Thermal Analysis and Other Simulation Types

Thermal analysis is critical in determining potential failure mechanisms in ICs, packages, and boards. What is often less well understood is how thermal analysis ties in with electrical and electromagnetic analyses. This article digs into those dependencies.

Byron Blackmore

July 27, 2011

12 min read

Add Us On Google

1 of Enlarge image

Fig 1. This image shows the temperature distribution on the top surface of a USB memory stick PCB.

Fig 2. Shown is an isolated view of thermal bottleneck distribution in the top layer of the memory stick PCB shown in Fig. 1. White and yellow areas indicate areas in which heat flows are most constrained.

Fig 3. Shown is a typical neck-down area on a power distribution net. The net in this view is color-graded by current density.

Fig 4. Shown is a typical heat sink geometry for a power amplifier module. The large heat sink can mechanically stress the board and its connections.

The primary function of thermal analysis is to predict the temperatures of components and parts within a product. By visualizing heat fluxes, thermal bottlenecks, and missed shortcut opportunities, thermal analysis seeks to eliminate any detected thermal compliance issues.

These temperature predictions are important to other analysis disciplines as well, as many real world engineering materials are known to have temperature-dependent thermo-physical properties. Temperature effects can be critically important, especially in power distribution, signal integrity, and timing signals. Copper’s impedance increases with increased temperature even within common design temperature ranges. Moreover, there may be tradeoffs when deciding what is good for thermal performance and what is good for the rest of the design. This article will discuss how thermal analysis results can influence other forms of analysis and the design tradeoffs that may result.
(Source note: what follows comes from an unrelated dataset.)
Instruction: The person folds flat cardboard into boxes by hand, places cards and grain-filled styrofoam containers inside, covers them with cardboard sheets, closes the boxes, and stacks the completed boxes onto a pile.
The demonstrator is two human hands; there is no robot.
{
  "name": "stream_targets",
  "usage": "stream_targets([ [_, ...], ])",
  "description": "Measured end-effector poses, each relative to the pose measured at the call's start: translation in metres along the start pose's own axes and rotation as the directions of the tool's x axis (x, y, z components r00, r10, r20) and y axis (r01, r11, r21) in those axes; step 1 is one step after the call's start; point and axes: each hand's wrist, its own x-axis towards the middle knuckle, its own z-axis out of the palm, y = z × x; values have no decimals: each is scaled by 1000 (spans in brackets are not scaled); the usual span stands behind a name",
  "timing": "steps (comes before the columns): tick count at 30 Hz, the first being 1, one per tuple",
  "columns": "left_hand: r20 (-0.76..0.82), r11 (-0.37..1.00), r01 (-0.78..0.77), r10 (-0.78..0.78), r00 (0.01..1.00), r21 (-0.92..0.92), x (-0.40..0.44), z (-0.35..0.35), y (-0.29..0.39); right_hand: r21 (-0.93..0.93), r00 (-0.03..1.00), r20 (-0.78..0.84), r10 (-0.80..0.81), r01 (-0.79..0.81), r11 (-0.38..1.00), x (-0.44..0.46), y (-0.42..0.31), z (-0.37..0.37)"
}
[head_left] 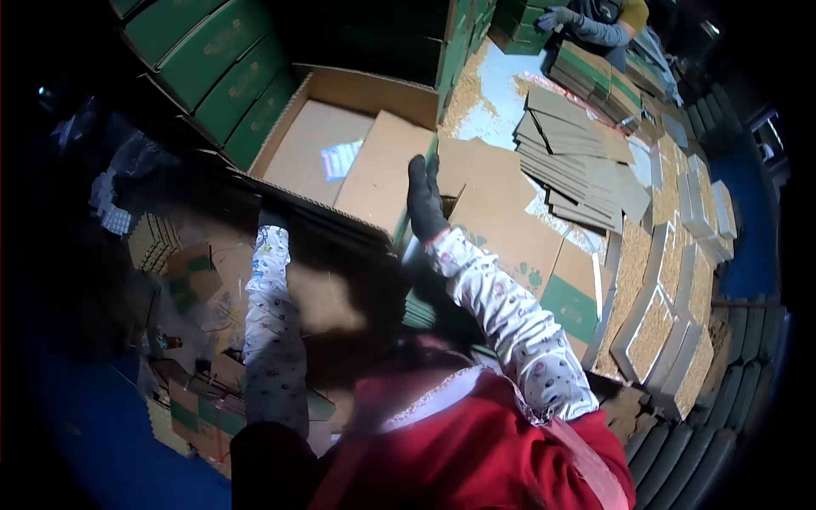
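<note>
An open cardboard box [365, 83], brown inside and green outside, stands in front of me. Inside it lie a loose cardboard sheet [387, 166] and a small printed paper [342, 160] in white and blue. My right hand [425, 197], in a dark glove, is at the box's right wall with its fingers stretched out and nothing in them. Deep shadow covers my left hand [274, 212] at the near wall, so its fingers are hidden and I cannot tell whether it grips that edge.
Green boxes [217, 81] are stacked behind and left. Flattened cartons [501, 204] lie to the right, beside a pile of grey-brown cardboard sheets [565, 157]. Speckled tan blocks [654, 327] stand in rows farther right. Another person's gloved hand [557, 17] shows at the back.
</note>
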Motion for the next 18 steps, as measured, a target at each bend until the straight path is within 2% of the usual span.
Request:
stream_targets([
  [1, -40, 1000, -15, 15, 999, 8, -5, 6, 1, 12, 997, -20, -73, 74, 997, 5, 5, 2],
  [2, -120, 999, -37, 39, 992, 21, -16, 12, 15, 2, 995, 64, -77, 77, 997, 9, 19, -6],
  [3, -271, 995, -88, 99, 957, 52, -36, 20, 29, 78, 982, 184, -36, 22, 997, 9, 40, -22],
  [4, -471, 983, -158, 181, 863, 89, -62, 33, 51, -64, 974, 221, -57, 73, 995, -9, 35, -49],
  [5, -582, 965, -242, 257, 772, 105, -94, 47, 80, -207, 963, 258, -74, 130, 970, -30, 30, -82],
  [6, -597, 952, -301, 274, 754, 57, -128, 66, 104, -318, 932, 181, -314, 357, 878, -40, 51, -121],
  [7, -422, 964, -247, 185, 887, -95, -160, 86, 100, -452, 834, 136, -535, 533, 715, -49, 76, -167],
  [8, -196, 928, -371, 371, 907, 42, -184, 109, 124, -820, 756, 148, -637, 454, 349, -61, 88, -216],
  [9, 79, 917, -387, 395, 915, -99, -206, 134, 148, -937, 783, 0, -622, 218, 274, -66, 129, -271],
  [10, 124, 824, -567, 564, 816, -11, -211, 155, 192, -983, 784, -169, -597, -92, 158, -76, 171, -325],
  [11, 295, 860, -510, 482, 825, 22, -208, 177, 186, -922, 733, -327, -596, -386, 30, -89, 200, -371],
  [12, 335, 861, -451, 364, 869, 234, -204, 210, 158, -853, 754, -515, -409, -403, 331, -100, 208, -409],
  [13, 485, 939, -84, -95, 869, 334, -191, 230, 161, -687, 764, -620, -176, -420, 593, -104, 208, -433],
  [14, 496, 939, -2, -180, 849, 345, -183, 241, 165, -573, 753, -657, -39, -465, 675, -112, 177, -423],
  [15, 502, 930, 79, -264, 824, 359, -178, 246, 168, -573, 754, -655, -42, -459, 679, -115, 179, -428],
  [17, 450, 944, 62, -212, 868, 324, -174, 240, 177, -459, 867, -494, -66, -195, 867, -111, 185, -432],
  [18, 402, 920, 44, -213, 891, 390, -175, 235, 184, -393, 854, -511, -93, -137, 909, -118, 189, -433],
])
Thermal Analysis Moves Ahead

For the past 20 years, computational fluid dynamics (CFD) techniques have provided 3D conjugate thermal simulation results that predict and display temperatures in and around electronic product designs. Thermal designers routinely use predicted temperatures to judge thermal compliance, simply by comparing the simulated temperatures to maximum rated operating temperatures. If the operating temperature exceeds the maximum rated value there will be at least a potential degradation in the performance of the packaged IC, and at worst an unacceptable risk of thermo-mechanical failure. These techniques are commonplace today, with widespread adoption all across the electronics sector including heavy usage in semiconductors, telecommunications, automotive, aerospace, and consumer products.

The typical means of visualizing (Figure 1) the predicted temperature field for a printed-circuit board (PCB) provides useful information. However, the latest advances in thermal simulation also offer the calculation and display of thermal bottlenecks and shortcut opportunities (Figure 2). These offer insight into the reasons why certain temperature distributions occur and how best to resolve thermal issues.
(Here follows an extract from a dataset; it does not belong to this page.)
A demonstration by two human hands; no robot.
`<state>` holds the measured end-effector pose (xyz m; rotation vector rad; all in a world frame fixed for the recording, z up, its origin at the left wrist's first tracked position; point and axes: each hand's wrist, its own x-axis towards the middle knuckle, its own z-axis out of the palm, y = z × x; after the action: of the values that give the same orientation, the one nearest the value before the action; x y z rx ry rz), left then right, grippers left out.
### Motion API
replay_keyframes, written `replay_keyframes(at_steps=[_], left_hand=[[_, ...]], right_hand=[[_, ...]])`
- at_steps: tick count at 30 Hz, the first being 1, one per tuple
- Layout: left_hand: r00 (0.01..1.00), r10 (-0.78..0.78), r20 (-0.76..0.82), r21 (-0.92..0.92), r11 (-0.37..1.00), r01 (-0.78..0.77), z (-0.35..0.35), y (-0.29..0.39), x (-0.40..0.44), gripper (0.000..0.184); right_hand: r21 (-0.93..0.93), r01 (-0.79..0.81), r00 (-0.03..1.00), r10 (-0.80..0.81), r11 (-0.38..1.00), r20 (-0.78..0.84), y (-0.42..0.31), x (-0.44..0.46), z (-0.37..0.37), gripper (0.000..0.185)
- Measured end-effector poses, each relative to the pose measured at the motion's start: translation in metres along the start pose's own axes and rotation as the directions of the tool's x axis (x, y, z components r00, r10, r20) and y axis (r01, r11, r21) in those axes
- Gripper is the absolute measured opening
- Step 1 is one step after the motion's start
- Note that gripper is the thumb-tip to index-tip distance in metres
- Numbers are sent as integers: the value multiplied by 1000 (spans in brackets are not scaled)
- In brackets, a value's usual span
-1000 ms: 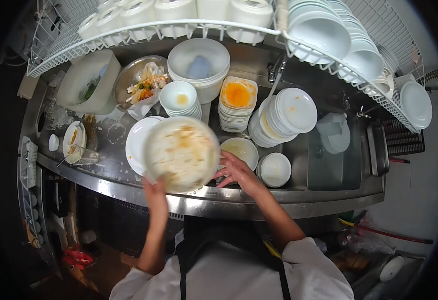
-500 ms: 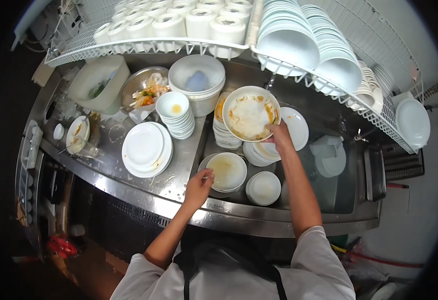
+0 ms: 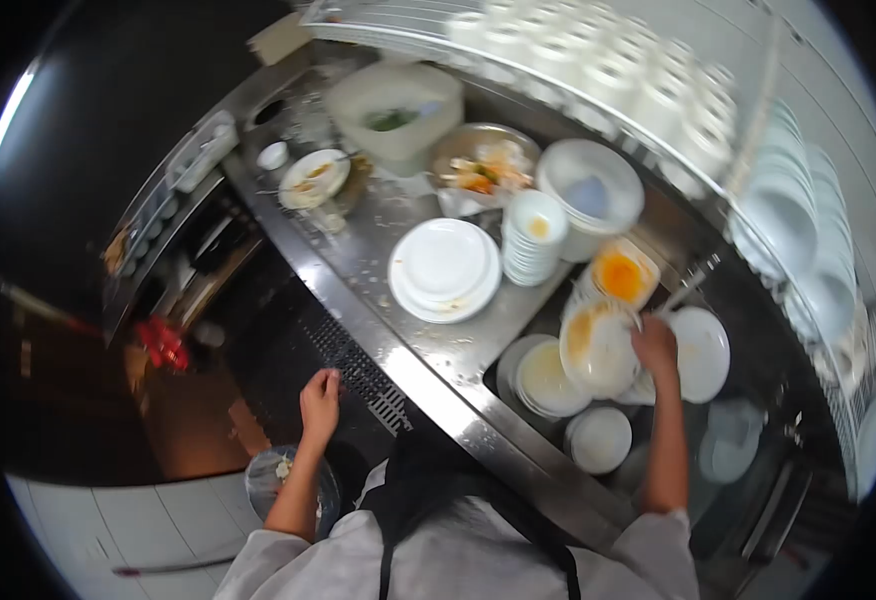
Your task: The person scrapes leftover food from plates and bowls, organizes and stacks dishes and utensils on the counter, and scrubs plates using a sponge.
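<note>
My right hand [image 3: 655, 347] grips the rim of a white bowl [image 3: 603, 360] with an orange-brown smear inside. The bowl is tilted and blurred, held over the sink among stacked dishes. Close by are a stack of bowls with yellowish liquid in the top one [image 3: 548, 380], a small bowl stack [image 3: 599, 440], a white plate [image 3: 700, 355] and a dish with orange residue [image 3: 622, 277]. My left hand [image 3: 319, 405] is away from the dishes, in front of the counter, its fingers curled closed. What they hold, if anything, cannot be made out. Below it stands a bucket [image 3: 333, 495] with food scraps.
Stacked plates [image 3: 445, 270] and small bowls [image 3: 533, 240] stand on the steel counter. Behind them are a steel bowl of food scraps [image 3: 488, 170], white tubs [image 3: 590, 195] and a cloudy container [image 3: 395, 115]. A wire rack [image 3: 558, 85] with cups and bowls overhangs the back.
The view has swung left. My left hand has moved off the bowl stack and out past the counter's front edge. The bowl in my right hand is lower and tilted, with less residue showing.
</note>
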<state>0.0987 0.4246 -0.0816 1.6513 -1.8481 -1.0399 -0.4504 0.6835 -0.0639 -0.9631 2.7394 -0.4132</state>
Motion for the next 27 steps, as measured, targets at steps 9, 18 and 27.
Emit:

Electronic Materials and Temperature

Frequently the variance in thermo-physical properties for a substance is large enough across the expected temperature range to be a first-order design effect. A common example is the thermal conductivity of silicon, which decreases by approximately 20% as temperature increases from 350°K (~77 °C) to 400°K (~127 °C). This of course has the tendency to exacerbate thermal problems at the die level. The hotter the die becomes, the more difficulty heat has in exiting the die due to the lower thermal conductivity value. This effect is often described as a ‘thermal runaway’ scenario.

Copper is used extensively in the electronics industry of course, and it too can have significant thermo-physical property changes over the expected range of operating temperatures. For example, the electrical resistivity of copper increases approximately 4% for every 10°C temperature rise within typical temperature ranges. That equates roughly to a 32% variation in resistivity over an 80°C span of temperatures. This has a substantial effect on the DC resistance of the copper in the board and significantly impacts the voltage drop and current density within the board. As joule heating effects are directly caused by current density and resistivity, temperature impacts the power distribution, and the power distribution impacts temperature.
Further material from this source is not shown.